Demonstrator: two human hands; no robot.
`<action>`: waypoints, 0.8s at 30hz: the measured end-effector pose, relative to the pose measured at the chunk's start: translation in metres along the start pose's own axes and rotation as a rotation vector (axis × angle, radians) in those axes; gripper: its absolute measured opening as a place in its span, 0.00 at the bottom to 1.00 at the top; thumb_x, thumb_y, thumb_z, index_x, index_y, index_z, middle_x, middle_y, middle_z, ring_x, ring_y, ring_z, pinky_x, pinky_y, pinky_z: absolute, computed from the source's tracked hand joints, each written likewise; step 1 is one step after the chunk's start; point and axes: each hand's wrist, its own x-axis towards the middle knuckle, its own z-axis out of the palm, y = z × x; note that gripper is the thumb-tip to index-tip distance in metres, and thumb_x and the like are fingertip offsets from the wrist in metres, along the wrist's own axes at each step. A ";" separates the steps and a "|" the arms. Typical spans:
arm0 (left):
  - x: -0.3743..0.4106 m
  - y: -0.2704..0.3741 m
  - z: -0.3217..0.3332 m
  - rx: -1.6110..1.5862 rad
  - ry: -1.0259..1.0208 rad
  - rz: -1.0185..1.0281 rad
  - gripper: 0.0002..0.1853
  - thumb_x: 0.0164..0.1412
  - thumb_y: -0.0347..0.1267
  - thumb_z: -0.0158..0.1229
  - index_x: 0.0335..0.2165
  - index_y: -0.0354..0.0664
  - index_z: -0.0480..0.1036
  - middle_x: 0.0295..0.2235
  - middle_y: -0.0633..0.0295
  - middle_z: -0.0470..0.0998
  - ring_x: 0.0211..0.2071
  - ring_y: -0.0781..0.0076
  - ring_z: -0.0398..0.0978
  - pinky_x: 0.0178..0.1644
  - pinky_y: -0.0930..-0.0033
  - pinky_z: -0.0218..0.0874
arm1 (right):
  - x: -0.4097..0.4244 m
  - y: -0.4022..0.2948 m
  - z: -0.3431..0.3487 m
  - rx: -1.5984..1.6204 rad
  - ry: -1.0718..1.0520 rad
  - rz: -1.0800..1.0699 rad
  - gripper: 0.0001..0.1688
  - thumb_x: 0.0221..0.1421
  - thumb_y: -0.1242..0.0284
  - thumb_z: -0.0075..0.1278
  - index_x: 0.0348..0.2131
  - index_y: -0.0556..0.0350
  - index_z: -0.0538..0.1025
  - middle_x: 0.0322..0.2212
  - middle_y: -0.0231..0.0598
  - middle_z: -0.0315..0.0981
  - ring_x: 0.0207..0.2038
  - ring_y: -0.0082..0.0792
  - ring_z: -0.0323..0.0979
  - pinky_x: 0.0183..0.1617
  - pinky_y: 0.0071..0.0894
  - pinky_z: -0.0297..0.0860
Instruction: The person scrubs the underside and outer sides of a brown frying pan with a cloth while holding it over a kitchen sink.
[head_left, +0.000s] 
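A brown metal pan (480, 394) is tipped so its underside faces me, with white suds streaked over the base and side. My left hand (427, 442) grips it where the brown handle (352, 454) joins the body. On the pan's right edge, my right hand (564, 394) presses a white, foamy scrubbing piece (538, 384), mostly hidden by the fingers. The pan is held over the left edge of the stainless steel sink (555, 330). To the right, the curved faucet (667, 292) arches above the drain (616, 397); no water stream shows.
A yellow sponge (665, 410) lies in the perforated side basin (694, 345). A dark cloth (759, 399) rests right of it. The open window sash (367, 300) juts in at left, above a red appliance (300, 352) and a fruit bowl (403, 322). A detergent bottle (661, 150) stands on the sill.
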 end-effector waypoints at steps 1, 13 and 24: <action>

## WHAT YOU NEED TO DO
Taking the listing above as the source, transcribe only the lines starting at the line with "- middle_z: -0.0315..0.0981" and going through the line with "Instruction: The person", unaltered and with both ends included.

## RESULT OF THIS TASK
  - middle_z: -0.0315..0.0981
  - ring_x: 0.0207..0.2038
  - ring_y: -0.0082..0.0792
  - ring_z: -0.0323..0.0979
  - pinky_x: 0.0183..0.1617
  - pinky_y: 0.0071..0.0894
  - pinky_z: -0.0297..0.0860
Instruction: The person scrubs the underside and outer sides of a brown frying pan with a cloth while holding it over a kitchen sink.

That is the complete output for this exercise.